The mayor of Bogotá Gustavo Petro, a former M19 guerrilla, was released from his post and banned from holding public office for 15 years on December 9th following an accusation of mismanagement of Colombia’s capital city. Petro, who was already facing declining popularity and the possibility of a recall referendum, sparked a public administration scandal when he attempted to replace the private trash collectors in the city with the state-owned water and sewage utility Empresa de Acueducto y Alcantarillado de Bogotá. Ideological underpinnings aside, the public takeover of the trash collecting service was an absolute failure, and within three days the plan was scrapped and the private collectors were reinstated to clean up the piles of trash that lined the streets of Bogotá, a city with eight million inhabitants.

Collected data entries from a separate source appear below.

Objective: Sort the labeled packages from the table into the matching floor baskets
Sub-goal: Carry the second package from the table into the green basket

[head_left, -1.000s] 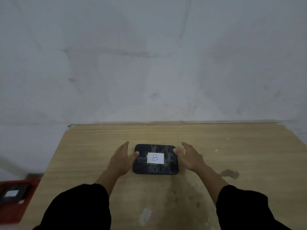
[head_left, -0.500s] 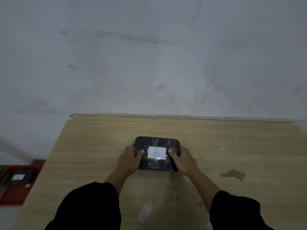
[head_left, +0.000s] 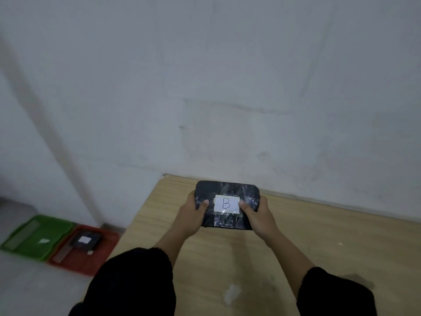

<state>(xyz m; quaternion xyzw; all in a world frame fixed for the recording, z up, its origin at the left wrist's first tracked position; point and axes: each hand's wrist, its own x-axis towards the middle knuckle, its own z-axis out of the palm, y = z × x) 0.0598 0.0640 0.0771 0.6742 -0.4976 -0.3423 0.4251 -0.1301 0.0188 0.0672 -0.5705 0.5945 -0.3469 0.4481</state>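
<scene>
A black plastic-wrapped package (head_left: 227,190) with a white label marked "B" is held up above the wooden table (head_left: 319,242). My left hand (head_left: 190,216) grips its left end, thumb on top. My right hand (head_left: 257,215) grips its right end, thumb beside the label. On the floor at the left stand a green basket (head_left: 27,238) with a white slip in it and a red basket (head_left: 102,254) that holds another black package (head_left: 85,241) with a white label.
A pale plaster wall runs right behind the table's far edge. The table's left edge lies between me and the baskets. Grey concrete floor surrounds the baskets.
Both hands closed on the package's ends and lifted it off the table. The view swung left, bringing the green and red baskets into sight.
</scene>
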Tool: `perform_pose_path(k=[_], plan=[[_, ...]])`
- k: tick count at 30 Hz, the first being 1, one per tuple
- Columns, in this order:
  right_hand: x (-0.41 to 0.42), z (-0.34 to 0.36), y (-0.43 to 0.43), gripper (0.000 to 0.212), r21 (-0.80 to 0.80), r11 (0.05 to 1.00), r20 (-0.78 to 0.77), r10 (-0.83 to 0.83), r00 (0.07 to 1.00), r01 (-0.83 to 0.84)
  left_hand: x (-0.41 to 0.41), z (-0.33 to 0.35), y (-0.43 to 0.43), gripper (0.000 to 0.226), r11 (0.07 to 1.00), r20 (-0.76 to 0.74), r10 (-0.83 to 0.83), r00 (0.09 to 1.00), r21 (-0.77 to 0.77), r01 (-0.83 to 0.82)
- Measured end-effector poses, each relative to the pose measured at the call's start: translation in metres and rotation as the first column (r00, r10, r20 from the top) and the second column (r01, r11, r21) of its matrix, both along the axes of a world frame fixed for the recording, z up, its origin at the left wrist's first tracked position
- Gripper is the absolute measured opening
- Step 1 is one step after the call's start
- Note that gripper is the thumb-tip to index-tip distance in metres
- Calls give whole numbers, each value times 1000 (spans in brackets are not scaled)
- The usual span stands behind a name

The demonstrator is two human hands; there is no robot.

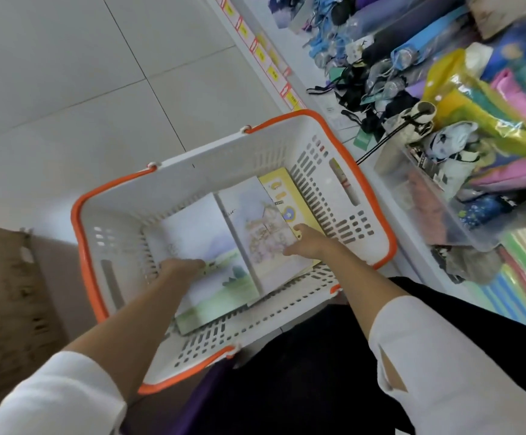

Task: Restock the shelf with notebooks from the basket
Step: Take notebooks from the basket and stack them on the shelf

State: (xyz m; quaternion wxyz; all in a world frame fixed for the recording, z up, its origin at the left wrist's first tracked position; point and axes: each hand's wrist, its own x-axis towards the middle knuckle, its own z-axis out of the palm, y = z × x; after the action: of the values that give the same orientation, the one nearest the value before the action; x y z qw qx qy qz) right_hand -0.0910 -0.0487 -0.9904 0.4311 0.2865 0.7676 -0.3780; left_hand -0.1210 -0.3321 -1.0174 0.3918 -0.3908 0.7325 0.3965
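Inside the white basket [192,166] with its orange rim, three notebooks lie on the bottom. The landscape notebook [214,243] sits at the basket's 7 o'clock. The house notebook [252,224] is just beside it toward 3 o'clock, their long edges touching. The yellow notebook [279,186] shows from under the house notebook at 1 o'clock.

The left hand [181,266] reaches in from 7 o'clock. Its fingertips rest on the landscape notebook's left part, but blur hides whether the thumb hooks under the edge. The right hand [305,243] comes in from 5 o'clock and pinches the house notebook's right edge, with the thumb raised against that edge and the fingers over the cover.

The basket stands on pale floor tiles [67,73]. A white shelf [321,98] runs along the frame's 1 to 4 o'clock side, its edge set with yellow price labels [257,47]. It carries folded umbrellas [412,48], a clear bin [412,196] and coloured packets [487,98]. A brown woven thing [4,293] lies at 9 o'clock.
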Motion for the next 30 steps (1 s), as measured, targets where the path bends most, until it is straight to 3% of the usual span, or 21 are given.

Petro was dismissed by Alejandro Ordóñez, the inspector general, under a constitutional provision which enables him to investigate and, if necessary, sanction public officials. Ordóñez, although his description of Petro’s actions as having risked “the environment and human health of the residents of Bogotá” is accurate, has a history of dismissing and banning officials linked to leftist groups like M19 or FARC. In 2010, senator Piedad Córdoba was dismissed and banned from public office for 18 years for an alleged link to FARC. Petro contends that he was dismissed by Ordóñez not for the failed state takeover of refuse collection, but rather for political purposes. Petro believes that he will be replaced by Pacho Santos, who was recently looked over by President Uribe’s party Centro Democrático, and is viewed by many observers of Colombian politics to be the most formidable opponent to Uribe for the next election. From the perspective of the Uribe administration, appointing Pacho Santos to mayor of Bogotá would serve the dual purpose of removing a disgraced leftist mayor and appeasing a potential rival.

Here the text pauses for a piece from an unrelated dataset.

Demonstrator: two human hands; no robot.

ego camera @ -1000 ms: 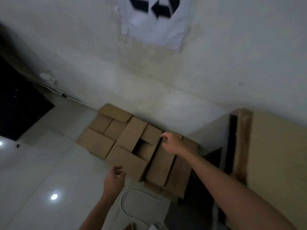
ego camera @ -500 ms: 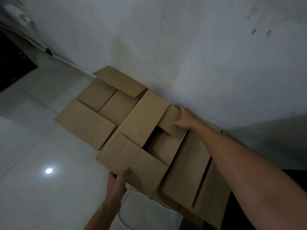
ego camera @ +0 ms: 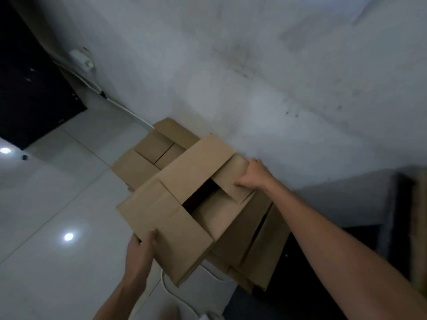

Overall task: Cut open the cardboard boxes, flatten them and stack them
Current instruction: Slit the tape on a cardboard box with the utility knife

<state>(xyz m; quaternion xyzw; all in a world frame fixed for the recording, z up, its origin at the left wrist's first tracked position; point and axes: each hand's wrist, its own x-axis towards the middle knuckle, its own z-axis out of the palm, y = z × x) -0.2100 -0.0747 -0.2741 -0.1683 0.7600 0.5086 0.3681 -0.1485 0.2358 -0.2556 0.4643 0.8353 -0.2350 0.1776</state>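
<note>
Head view: left hand point(ego camera: 138, 252) pinches the cardboard box point(ego camera: 175, 229) by its edge, right hand point(ego camera: 253, 176) clasps a flap point(ego camera: 231, 179).

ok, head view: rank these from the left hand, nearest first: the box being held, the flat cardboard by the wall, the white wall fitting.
1. cardboard box: its near edge is gripped by the left hand.
2. flat cardboard: on the floor beyond, by the wall.
3. white wall fitting: far left, up the wall.

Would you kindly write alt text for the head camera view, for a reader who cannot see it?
A person's left hand grips the near edge and right hand a far flap of a flattened cardboard box, above a cardboard pile by a white wall.
</note>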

Contentious political jockeying between left and right in Colombia is nothing new, and indeed Petro’s dismissal sparked protests throughout Colombia’s capital, but this latest development is significant because it will potentially interrupt ongoing peace talks in Havana between the Colombian government and FARC. These talks recently took a positive turn when the Colombian government announced in early November that FARC will be incorporated into the political system in a process similar to the integration of M19, which ironically includes Gustavo Petro as a member. Political participation was the biggest sticking point of the negotiations which also include potential agreements on land reform, disarmament, illicit drugs, rights of victims of the 50 year conflict, and implementation of a peace deal.

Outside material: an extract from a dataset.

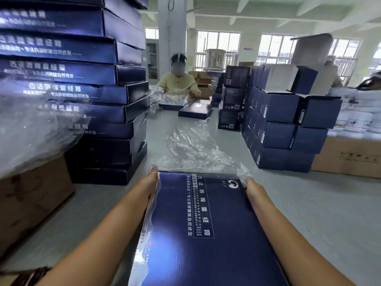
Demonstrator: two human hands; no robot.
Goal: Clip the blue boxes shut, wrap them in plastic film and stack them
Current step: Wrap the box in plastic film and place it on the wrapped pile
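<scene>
A flat dark blue box (208, 234) with white lettering lies lengthwise in front of me on the grey table. Clear plastic film (191, 149) spreads out from its far end and runs down its left side. My left hand (149, 180) presses the film against the box's far left corner. At the far right corner my right hand (250, 183) holds box and film together. A tall stack of flat blue boxes (115, 96) rises at the left, partly behind loose film (35, 124).
A person in a yellow top (178, 82) works with film and a blue box (194, 111) across the table. Cube-shaped blue boxes (284, 124) are stacked at the right. Brown cartons stand at the left (31, 195) and the right (350, 157).
</scene>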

Although acting within the boundaries of the Colombian constitution, Alejandro Ordóñez risks hindering further development of these peace talks. FARC leaders question whether, after being incorporated into the formal political process, they will be weakened or deposed by leaders on the right in a fashion similar to what Petro is experiencing. This of course decreases FARC’s incentive to negotiate in good faith. By playing the short game, rather than focusing on peace and stability in the long run, Colombia’s establishment is making a miscalculation that may ultimately result in their own loss of legitimacy, rather than that of the opposition.